Axicabtagene ciloleucel Disease Interactions
There are 5 disease interactions with axicabtagene ciloleucel.
Drugs directed against B cells (applies to axicabtagene ciloleucel) hepatitis B reactivation
Major Potential Hazard, Moderate plausibility. Applicable conditions: Infectious Hepatitis
The use of drugs directed against B cells, such as axicabtagene ciloleucel, and tisagenlecleucel is associated with hepatitis B reactivation, some cases have resulted in fulminant hepatitis, hepatic failure, and death. Close monitoring is recommended when using these agents in patients with a history of hepatitis infection. It is recommended to screen patients for HBV, HCV, and HIV in accordance with clinical guidelines before collection of cells for manufacturing.
Drugs directed against B cells (applies to axicabtagene ciloleucel) infections
Major Potential Hazard, Moderate plausibility. Applicable conditions: Infection - Bacterial/Fungal/Protozoal/Viral
Drugs directed against B cells, such as axicabtagene ciloleucel, and tisagenlecleucel should not be administered to patients with clinically significant active systemic infections. Severe or life-threatening infections, including febrile neutropenia, were observed in patients after treatment with these agents and may be concurrent with Cytokine Release Syndrome (CRS). It is recommended to monitor patients for signs and symptoms of infection before and after infusion and administer prophylactic antimicrobials as appropriate. Counsel patients to seek immediate medical attention should signs, or symptoms of CRS occur at any time. At the first sign of CRS, institute treatment with supportive care according to medical practices.

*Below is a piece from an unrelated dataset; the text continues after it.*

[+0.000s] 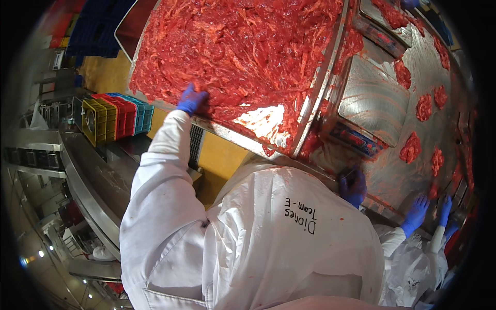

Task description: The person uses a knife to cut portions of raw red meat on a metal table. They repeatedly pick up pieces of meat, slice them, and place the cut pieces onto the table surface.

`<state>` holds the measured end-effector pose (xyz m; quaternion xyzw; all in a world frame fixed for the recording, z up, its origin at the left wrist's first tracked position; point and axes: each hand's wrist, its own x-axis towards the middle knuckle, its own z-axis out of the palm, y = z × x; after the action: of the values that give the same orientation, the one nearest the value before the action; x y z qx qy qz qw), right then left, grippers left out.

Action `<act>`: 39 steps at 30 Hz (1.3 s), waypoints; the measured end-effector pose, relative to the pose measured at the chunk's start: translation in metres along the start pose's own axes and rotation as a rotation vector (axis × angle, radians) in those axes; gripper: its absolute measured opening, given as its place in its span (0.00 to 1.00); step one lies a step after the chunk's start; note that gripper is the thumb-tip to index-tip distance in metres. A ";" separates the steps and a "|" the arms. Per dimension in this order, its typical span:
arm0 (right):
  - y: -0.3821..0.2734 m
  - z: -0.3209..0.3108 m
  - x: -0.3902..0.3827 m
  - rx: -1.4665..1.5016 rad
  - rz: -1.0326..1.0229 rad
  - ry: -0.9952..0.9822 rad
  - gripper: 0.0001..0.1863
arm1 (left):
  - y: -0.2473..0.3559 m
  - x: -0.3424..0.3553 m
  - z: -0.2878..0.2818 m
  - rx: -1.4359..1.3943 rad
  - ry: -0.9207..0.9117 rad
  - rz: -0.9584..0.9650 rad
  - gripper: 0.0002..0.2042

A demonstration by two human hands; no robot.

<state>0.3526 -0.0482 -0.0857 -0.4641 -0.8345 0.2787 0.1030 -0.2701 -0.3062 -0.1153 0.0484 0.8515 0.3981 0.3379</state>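
Observation:
A broad mass of raw, shredded-looking red meat (232,51) fills a large metal bin (235,135) ahead of me. My left hand (192,99), in a blue glove, reaches to the bin's near left side with its fingers closed into the meat at the edge. Low on the right, my right hand (353,187), also gloved in blue, is in shadow at the near edge of a steel table (380,175). Its fingers are curled, and what they may hold cannot be made out. Just beyond it is a scale's display panel (356,140), smeared with meat.
A steel scale plate (372,101) and several meat lumps (411,148) lie on the table. A co-worker's gloved hands (416,213) rest at its edge on the right. Stacked plastic crates (118,118) and a curved steel rail (85,175) stand to the left.

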 end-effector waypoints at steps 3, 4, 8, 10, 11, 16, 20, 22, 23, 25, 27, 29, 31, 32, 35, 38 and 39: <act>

Drugs directed against B cells (applies to axicabtagene ciloleucel) inflammatory disorders
Major Potential Hazard, Moderate plausibility. Applicable conditions: Autoimmune Disorder
Drugs directed against B cells, such as axicabtagene ciloleucel, and tisagenlecleuce should not be administered to patients with inflammatory disorders. Cytokine Release Syndrome, including fatal or life-threatening reactions, occurred in patients receiving these agents. Axicabtagene ciloleucel and tisagenlecleuce are CD19-directed genetically modified autologous T cell immunotherapy that bind to CD19-expressing cancer cells and normal B cells and through a series of cascades, lead T cell activation and secretions of inflammatory cytokines.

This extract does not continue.